What is required>
Retype the data that follows, keeping every character the same.

—————

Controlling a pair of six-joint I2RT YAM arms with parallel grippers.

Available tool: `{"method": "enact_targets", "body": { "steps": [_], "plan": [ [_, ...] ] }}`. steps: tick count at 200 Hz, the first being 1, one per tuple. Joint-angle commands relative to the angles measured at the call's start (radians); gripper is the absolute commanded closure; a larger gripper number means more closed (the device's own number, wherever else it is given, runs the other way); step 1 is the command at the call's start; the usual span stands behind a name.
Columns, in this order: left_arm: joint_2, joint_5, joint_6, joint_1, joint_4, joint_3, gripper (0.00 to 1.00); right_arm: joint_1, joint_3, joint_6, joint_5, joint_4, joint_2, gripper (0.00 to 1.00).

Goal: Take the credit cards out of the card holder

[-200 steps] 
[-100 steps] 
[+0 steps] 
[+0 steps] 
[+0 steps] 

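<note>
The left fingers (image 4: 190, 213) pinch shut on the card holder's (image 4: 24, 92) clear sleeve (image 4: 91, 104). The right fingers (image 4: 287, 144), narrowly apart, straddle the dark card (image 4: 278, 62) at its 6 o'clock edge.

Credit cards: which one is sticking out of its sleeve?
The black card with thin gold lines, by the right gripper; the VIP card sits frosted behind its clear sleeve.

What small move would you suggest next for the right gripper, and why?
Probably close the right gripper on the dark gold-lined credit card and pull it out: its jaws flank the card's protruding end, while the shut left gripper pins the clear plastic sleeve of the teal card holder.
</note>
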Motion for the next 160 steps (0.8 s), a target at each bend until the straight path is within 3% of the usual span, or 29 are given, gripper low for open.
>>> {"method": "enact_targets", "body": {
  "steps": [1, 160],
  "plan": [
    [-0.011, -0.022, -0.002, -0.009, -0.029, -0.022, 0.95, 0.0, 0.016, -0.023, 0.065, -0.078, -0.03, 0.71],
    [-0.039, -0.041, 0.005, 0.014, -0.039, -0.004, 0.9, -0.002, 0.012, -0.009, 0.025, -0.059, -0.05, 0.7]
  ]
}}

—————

Response to this task>
Controlling a pair of six-joint I2RT YAM arms with parallel grippers.

Available tool: `{"method": "enact_targets", "body": { "steps": [_], "plan": [ [_, ...] ] }}`. steps: tick count at 200 Hz, the first being 1, one per tuple. Joint-angle commands relative to the angles measured at the call's start (radians); gripper is the absolute commanded closure; a larger gripper number means more closed (the device's own number, wherever else it is given, runs the other way); step 1 is the command at the call's start; the usual span stands behind a name.
Columns, in this order: left_arm: joint_2, joint_5, joint_6, joint_1, joint_4, joint_3, gripper (0.00 to 1.00); right_arm: joint_1, joint_3, joint_6, joint_5, joint_4, joint_2, gripper (0.00 to 1.00).

Goal: Take the credit cards out of the card holder

[-200 steps] 
[-100 steps] 
[+0 steps] 
[+0 steps] 
[+0 steps] 

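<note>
The left fingers (image 4: 190, 213) pinch shut on the card holder's (image 4: 24, 92) clear sleeve (image 4: 91, 104). The right fingers (image 4: 287, 144), narrowly apart, straddle the dark card (image 4: 278, 62) at its 6 o'clock edge.

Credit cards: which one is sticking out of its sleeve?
The black card with thin gold lines, by the right gripper; the VIP card sits frosted behind its clear sleeve.

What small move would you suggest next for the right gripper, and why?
Probably close the right gripper on the dark gold-lined credit card and pull it out: its jaws flank the card's protruding end, while the shut left gripper pins the clear plastic sleeve of the teal card holder.
</note>
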Motion for the next 160 steps (0.8 s), a target at each bend until the straight path is within 3% of the usual span, or 29 are given, gripper low for open.
>>> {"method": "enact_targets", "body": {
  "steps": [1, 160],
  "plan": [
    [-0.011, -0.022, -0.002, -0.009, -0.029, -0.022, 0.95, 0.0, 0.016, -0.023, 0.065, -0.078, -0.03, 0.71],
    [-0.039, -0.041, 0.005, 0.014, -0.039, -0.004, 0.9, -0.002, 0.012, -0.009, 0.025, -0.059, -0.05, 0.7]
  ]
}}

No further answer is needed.